A mesenchymal spindle cell tumour which comprises ±10% of all soft-tissue sarcomas. It is most common in young (age 20 to 40) males, and occurs most commonly around the large joints—knee, ankle, foot, 60% in the legs, 23% in upper extremity. However, it can go any place, as cases have been reported in the penis, lung, vulva, abdominal wall, etc.

Prognosis
50% 5-year survival; extensively calcified synovial sarcomas have a higher (84%) 5-year survival; 40% metastasise to lungs, bone-regional nodes.

Good prognostic factors
Children; < 5cm; <10 mitoses/10hpf; no necrosis; complete excision in first attempt.
 
Adverse prognosticators
Older age, larger size (especially, > 35 cm), necrosis, vascular invasion, high Ki-67 index, high-grade nuclei, poorly differentiated areas, known recurrence.

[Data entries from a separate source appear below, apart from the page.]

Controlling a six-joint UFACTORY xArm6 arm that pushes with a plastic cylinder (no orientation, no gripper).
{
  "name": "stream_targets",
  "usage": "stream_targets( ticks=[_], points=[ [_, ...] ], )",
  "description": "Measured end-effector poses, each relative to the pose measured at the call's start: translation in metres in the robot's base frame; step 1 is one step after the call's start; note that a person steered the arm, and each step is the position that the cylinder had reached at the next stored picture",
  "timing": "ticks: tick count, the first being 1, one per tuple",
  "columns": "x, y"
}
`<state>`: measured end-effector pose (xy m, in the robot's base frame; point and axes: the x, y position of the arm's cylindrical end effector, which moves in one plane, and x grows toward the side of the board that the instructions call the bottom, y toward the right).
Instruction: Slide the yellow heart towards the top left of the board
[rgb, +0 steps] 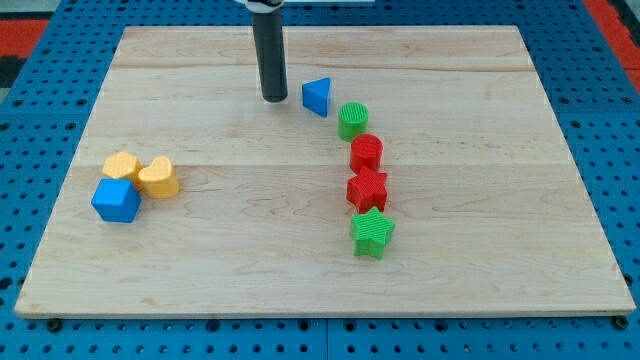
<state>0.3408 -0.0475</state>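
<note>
Pale wooden board (300, 270) sits on a blue perforated pegboard base (40, 60); no claw on this rig, just the dark rod with my tip (275, 99) at far centre, just left of the blue triangular block (317, 96). Yellow heart block (158, 177) is at the left, touching a yellow hexagonal block (122, 165) and a blue cube-like block (116, 200), well apart from my tip. Right of centre, a curved line runs far to near: green cylinder (352, 121), red cylinder-like block (367, 153), red star block (367, 190), green star block (373, 233).

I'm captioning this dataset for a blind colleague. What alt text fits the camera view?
My tip rests near the wooden board's top centre, just left of a blue triangle, far from the yellow heart at the view's left. The heart touches a yellow hexagon and blue cube; green and red blocks curve down the middle.
</note>
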Motion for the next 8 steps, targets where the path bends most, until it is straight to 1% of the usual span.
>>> stream_targets(
  ticks=[1, 2, 3, 4, 5, 6, 7, 8],
  points=[
    [0.002, 0.03],
    [-0.005, 0.059],
    [-0.013, 0.069],
    [-0.012, 0.023],
    [0.03, -0.009],
    [0.113, -0.025],
    [0.182, -0.049],
    [0.171, -0.122]
  ],
)
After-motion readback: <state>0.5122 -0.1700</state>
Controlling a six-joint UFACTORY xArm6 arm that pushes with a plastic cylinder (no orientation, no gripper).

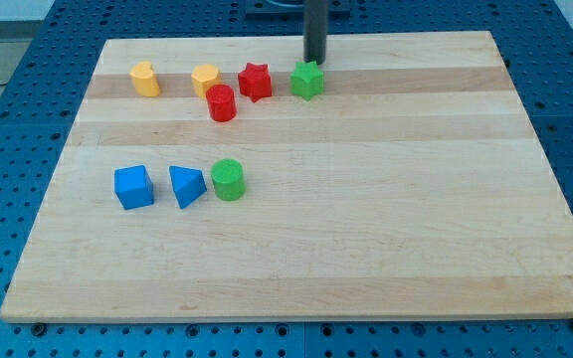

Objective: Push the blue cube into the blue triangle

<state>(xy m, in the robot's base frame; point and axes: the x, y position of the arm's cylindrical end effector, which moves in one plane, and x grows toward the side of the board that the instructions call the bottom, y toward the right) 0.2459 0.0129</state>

Synovial sarcoma, histologic types
Biphasic
• Distinct epithelial and spindle cell components.
 
DiffDx
Mesothelioma, carcinosarcoma.

Monophasic

DiffDx, Spindle cell type
Malignant peripheral-nerve sheath tumour, schwanoma, solitary fibrous tumour, fasciitis.

DiffDx, Glandular cell type
Any adenocarcinoma.

Poorly differentiated

DiffDx
Ewing sarcoma and other small round cell tumours.

synoviosarcoma

[+ Gr. sarx, flesh + oma, tumor]
A rare malignant tumor that arises from synovial cells, i.e., the cells of the membranes that enclose joints.